Oumar BA ajoute que le fait que Bassirou Diomaye Faye est issu d’une opposition qui était critique à l’encontre des sanctions de la CEDEAO est un grand atout pour lui de réussir cette médiation.

« Troisième chose, il est élu de façon démocratique avec un score salutaire. Le fait qu’il est parti dans ces différents pays lui permet d’avoir une certaine onction de confiance, sachant qu’au moment des sanctions, il n’était pas encore en exercice, et donc il ne peut pas être tenu comptable de façon personnelle, même si les sanctions engagent également l’État sénégalais au regard de la continuité de l’État, explique l’Enseignant chercheur au Centre d'Etudes Diplomatiques et Stratégiques (CEDS) de Paris.

Il souligne que l’appel du président sénégalais à revoir et à réformer la CEDEAO est plus ou moins entendu, puisque dans le communiqué de l’organisation, il est mentionné que le texte portant protocole additionnel sera revu.

Pour que cette mission réussisse, les deux experts pensent qu’il faut qu’il y ait de la bonne volonté venant de toutes les parties.

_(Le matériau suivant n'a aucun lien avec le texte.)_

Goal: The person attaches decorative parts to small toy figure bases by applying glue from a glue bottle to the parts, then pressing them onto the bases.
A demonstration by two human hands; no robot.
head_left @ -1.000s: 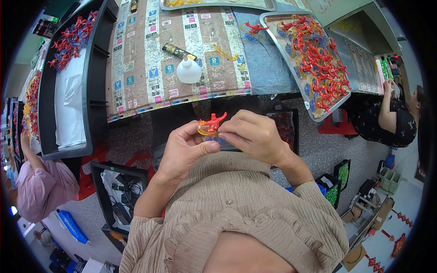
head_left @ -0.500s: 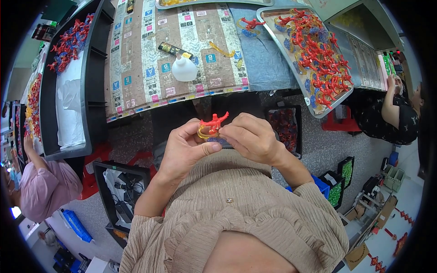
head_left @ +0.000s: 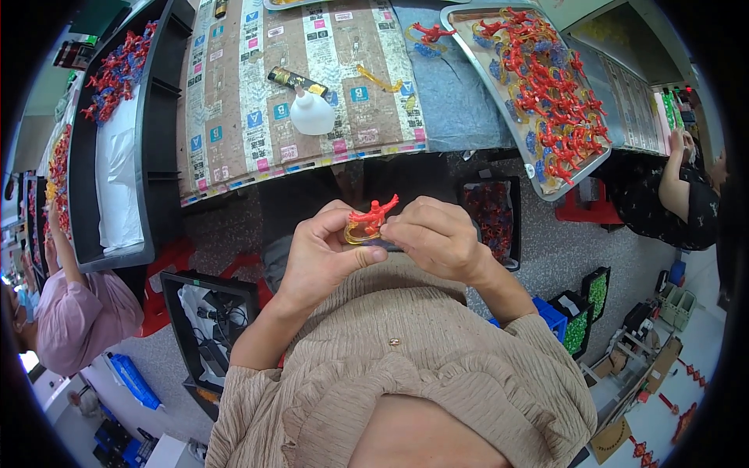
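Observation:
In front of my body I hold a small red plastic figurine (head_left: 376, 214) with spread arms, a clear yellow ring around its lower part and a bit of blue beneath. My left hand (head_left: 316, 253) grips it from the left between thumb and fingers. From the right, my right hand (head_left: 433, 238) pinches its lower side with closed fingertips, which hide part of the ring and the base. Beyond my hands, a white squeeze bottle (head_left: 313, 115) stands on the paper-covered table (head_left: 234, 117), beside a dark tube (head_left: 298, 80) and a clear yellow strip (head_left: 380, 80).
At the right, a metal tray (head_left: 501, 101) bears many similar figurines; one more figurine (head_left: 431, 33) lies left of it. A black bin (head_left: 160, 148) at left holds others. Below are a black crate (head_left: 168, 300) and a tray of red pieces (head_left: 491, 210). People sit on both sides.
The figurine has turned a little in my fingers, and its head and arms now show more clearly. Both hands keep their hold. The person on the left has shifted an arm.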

Mission difficile mais pas impossible

« Dans tous les cas, il est important de trouver un moyen de concilier la rupture politique avec la construction et l'intégration économique, et une renégociation de nouveaux accords entre l'AES et la CEDEAO sera nécessaire pour y parvenir », insiste Gnimdewa Atakpama.

Oumar BA appelle à la désescalade et à la décrispation, ce qui permettra au facilitateur sénégalais d’œuvrer pour une solution pérenne dans la sous-région.

Pour lui, il faut remettre aux calendes grecques les sanctions tous azimuts « et que de façon pédagogique la CEDEAO puisse articuler son action de facilitation en bonne intelligence avec le président de la République islamique de la Mauritanie qui assure la présidence de l’institution continentale, l’Union africaine ».

Les sages du continent, selon lui, peuvent aussi peser dans la balance pour un retour dans la CEDEAO des trois États du Sahel. « Ce sont des anciens chefs d’État, de gouvernement. Ce sont des éminentes personnalités qui ont la sagesse dans la gestion du pouvoir et la résolution des crises ».

Sans cela, l’échec de la négociation du président Diomaye Faye et ses collègues sera patent, selon Oumar BA.